Airport chiefs are seeking government support for the measures, which they say will ease congestion on cross-London rail routes as aviation demand increases, and also deliver improved connectivity to the Northern Powerhouse area.
Steve Gill, chief executive of Doncaster Sheffield Airport, said of the proposal: “The proposal is a symbol of the north’s ambition and determination to deliver economic growth.
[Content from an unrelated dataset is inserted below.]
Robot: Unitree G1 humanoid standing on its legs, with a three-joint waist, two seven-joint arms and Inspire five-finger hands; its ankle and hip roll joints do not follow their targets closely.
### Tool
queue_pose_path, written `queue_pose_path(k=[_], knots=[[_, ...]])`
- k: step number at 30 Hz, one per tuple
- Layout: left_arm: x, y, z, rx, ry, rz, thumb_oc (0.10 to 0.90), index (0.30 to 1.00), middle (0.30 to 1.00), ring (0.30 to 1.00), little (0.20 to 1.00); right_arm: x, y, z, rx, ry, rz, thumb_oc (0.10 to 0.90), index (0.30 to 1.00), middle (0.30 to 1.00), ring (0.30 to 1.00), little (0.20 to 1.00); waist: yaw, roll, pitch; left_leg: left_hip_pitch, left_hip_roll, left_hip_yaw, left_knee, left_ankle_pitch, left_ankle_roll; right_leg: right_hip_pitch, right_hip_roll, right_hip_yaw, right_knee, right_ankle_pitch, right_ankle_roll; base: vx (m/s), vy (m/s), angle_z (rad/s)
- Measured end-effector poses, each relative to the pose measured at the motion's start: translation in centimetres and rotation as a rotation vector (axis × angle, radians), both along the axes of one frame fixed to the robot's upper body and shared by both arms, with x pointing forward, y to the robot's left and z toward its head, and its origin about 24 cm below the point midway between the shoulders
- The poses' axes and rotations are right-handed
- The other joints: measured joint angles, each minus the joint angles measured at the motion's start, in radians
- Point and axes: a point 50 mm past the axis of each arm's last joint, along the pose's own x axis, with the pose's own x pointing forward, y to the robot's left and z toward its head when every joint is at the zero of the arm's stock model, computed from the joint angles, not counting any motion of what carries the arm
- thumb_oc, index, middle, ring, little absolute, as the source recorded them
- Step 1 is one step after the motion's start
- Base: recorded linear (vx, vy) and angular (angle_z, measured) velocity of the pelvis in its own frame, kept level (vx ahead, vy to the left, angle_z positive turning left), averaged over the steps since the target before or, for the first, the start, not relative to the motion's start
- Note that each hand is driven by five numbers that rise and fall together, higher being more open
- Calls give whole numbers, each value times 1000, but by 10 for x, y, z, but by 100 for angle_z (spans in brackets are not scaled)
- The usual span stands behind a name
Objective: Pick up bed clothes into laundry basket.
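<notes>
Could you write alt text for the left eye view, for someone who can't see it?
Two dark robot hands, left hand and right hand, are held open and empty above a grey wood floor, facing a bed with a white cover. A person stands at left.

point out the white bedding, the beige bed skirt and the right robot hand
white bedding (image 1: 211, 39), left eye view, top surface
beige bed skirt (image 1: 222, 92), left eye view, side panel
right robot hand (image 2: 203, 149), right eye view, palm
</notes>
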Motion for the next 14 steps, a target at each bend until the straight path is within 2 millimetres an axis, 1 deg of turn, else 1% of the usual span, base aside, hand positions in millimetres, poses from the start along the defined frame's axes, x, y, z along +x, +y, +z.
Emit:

In order to unlock this potential we are calling for the support of policy makers and government to make this idea a reality.
“This particular project will deliver growth not only in the Northern Powerhouse but up and down the country.”
Doncaster Sheffield, owned by Peel Group, said that it could cost between £100m and £150m to see the project to fruition and expressed its hopes to develop the scheme in partnership with the public sector.
The airport has urged Whitehall to recognise the role it can play in boosting the UK’s aviation capacity and has suggested its inclusion in the government’s National Infrastructure Delivery Plan, currently set to 2020-21.
Gill argued that the airport’s aim is “to respond to future travel demands by providing a global reach for leisure, business and freight customers”.
The airport’s report added that government support for its proposals would demonstrate “a strategic and better balanced approach to the provision of future air capacity” in the long term.
The news of further transport expansion in Yorkshire follows last week’s revelation of Leeds City Council’s ambitious £270m transport plan, which has proposed three new railway stations in the region including a new station serving Leeds Bradford Airport. The money for the proposed stations will be re-invested from the council’s former plans to build a new trolleybus system, a scheme which was later abandoned.
The former transport Patrick McLoughlin denied the West Yorkshire Combined Authority permission to pursue the scheme back in May, saying that the scheme did not offer value for money and would cause too much environmental disruption.